> _DIRECTIONS_: Say, as a bare number, how many lines of the listing hold "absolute".

Top of INFORMATION GIVEN

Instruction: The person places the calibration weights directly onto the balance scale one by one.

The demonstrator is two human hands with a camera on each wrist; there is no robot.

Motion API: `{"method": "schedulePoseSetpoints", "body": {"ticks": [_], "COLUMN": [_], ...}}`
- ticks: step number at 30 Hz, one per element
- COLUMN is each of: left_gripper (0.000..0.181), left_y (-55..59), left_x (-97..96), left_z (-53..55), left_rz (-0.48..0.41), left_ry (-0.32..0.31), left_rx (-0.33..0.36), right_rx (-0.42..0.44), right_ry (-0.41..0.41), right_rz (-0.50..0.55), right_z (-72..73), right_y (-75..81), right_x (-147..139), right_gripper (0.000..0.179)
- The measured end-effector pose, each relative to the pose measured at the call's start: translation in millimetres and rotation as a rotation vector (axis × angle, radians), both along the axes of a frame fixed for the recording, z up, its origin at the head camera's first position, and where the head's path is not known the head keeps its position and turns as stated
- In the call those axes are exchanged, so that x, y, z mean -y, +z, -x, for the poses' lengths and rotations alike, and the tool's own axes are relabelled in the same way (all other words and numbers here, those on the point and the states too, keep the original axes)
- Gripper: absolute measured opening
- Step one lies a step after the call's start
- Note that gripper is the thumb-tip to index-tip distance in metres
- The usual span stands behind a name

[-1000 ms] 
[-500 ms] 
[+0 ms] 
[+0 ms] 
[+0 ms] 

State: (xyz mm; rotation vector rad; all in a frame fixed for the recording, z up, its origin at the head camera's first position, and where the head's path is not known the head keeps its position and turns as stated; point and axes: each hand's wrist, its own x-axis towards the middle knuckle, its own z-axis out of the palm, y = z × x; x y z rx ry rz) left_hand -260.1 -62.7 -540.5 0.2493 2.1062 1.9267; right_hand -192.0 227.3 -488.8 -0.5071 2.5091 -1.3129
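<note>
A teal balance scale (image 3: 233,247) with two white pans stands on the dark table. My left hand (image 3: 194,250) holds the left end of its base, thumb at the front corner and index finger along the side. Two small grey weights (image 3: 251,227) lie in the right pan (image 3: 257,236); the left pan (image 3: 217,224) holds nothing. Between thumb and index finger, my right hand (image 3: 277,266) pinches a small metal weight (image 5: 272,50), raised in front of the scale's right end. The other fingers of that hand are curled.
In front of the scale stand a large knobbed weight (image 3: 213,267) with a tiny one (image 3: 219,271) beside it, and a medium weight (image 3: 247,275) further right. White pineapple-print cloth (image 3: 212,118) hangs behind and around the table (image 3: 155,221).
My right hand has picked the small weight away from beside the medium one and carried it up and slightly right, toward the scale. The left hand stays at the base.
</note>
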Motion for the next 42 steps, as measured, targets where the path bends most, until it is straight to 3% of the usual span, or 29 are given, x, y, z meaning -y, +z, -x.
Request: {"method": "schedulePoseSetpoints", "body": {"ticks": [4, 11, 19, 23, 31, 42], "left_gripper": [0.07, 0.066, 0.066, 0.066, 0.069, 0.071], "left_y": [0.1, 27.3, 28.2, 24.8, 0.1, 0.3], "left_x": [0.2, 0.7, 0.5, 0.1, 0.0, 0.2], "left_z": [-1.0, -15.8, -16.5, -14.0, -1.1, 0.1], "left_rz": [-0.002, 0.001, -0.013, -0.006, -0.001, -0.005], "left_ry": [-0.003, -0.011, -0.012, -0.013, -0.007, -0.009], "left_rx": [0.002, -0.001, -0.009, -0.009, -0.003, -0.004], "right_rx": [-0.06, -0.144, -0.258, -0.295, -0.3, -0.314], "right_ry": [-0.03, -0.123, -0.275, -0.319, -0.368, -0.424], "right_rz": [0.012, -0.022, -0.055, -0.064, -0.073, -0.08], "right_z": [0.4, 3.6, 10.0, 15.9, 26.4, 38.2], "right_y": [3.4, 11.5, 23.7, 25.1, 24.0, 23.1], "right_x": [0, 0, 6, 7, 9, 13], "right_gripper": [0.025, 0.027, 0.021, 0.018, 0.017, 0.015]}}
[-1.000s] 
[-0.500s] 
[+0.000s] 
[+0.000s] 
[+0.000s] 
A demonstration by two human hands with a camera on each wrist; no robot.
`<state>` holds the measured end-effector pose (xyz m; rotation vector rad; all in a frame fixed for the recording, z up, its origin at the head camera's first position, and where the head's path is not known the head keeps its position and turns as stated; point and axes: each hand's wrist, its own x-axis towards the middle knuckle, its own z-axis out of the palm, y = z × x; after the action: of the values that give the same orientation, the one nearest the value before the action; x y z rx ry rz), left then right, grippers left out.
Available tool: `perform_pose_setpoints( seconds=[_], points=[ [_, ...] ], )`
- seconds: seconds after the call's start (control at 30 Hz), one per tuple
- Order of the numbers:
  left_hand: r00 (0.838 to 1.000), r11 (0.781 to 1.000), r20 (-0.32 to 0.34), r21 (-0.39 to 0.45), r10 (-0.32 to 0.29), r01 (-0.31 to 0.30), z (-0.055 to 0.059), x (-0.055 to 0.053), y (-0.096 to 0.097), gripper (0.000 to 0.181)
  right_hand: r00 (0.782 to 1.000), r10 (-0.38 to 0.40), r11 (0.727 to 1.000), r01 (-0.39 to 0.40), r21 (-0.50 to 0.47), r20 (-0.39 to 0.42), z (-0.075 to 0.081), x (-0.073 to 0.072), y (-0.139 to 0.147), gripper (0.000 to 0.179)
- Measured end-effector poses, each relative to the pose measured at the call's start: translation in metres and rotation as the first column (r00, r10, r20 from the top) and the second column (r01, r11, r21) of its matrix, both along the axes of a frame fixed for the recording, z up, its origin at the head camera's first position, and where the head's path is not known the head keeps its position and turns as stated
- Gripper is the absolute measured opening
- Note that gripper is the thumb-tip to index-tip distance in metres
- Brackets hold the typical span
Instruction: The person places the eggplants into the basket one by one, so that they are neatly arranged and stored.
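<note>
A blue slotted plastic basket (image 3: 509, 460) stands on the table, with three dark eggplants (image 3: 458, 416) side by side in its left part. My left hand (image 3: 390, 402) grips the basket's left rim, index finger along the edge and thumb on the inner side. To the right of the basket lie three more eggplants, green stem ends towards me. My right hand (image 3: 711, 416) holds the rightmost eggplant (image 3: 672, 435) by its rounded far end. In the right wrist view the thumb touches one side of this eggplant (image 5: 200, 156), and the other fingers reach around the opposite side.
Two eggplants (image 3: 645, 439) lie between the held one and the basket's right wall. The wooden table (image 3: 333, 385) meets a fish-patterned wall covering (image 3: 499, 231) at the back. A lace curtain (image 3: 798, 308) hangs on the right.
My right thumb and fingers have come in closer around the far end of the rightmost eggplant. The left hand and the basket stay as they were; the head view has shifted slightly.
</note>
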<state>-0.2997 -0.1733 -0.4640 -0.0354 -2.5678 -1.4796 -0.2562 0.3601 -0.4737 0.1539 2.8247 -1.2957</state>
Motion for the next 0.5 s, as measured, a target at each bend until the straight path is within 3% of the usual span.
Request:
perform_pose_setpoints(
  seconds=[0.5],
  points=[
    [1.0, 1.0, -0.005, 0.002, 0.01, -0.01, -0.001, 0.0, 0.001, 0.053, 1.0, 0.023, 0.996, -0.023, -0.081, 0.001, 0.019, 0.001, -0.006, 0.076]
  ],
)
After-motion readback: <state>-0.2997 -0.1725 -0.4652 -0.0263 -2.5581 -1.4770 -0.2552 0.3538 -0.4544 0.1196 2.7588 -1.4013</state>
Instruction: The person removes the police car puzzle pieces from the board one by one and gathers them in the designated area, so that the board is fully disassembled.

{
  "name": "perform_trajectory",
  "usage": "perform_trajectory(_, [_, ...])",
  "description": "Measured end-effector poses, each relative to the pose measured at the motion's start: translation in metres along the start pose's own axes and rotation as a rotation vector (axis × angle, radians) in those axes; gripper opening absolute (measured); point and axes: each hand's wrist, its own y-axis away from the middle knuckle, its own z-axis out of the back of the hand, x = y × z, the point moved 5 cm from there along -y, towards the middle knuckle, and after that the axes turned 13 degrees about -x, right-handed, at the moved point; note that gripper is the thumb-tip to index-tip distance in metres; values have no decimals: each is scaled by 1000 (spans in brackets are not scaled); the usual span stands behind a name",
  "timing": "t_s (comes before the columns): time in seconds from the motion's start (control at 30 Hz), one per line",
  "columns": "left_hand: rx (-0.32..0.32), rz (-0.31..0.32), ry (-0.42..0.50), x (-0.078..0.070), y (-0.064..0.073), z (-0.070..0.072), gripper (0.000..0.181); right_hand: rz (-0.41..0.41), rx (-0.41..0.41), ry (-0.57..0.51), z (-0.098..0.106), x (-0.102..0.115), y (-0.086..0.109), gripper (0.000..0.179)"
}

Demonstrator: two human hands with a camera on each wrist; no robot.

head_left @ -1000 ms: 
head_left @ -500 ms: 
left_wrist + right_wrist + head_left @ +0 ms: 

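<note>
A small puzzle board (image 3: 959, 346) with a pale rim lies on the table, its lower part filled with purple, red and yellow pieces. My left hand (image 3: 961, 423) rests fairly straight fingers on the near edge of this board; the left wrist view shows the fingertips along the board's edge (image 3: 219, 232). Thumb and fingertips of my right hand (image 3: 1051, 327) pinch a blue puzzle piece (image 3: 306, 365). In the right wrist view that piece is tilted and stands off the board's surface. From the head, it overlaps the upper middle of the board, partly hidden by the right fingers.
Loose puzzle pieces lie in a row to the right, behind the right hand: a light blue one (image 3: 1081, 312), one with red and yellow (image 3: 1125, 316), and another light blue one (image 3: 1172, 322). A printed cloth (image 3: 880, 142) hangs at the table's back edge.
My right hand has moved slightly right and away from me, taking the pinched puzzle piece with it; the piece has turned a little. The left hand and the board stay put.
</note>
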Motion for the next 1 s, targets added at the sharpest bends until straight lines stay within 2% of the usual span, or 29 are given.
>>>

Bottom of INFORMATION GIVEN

> _RESPONSE TO THE EXERCISE_: 3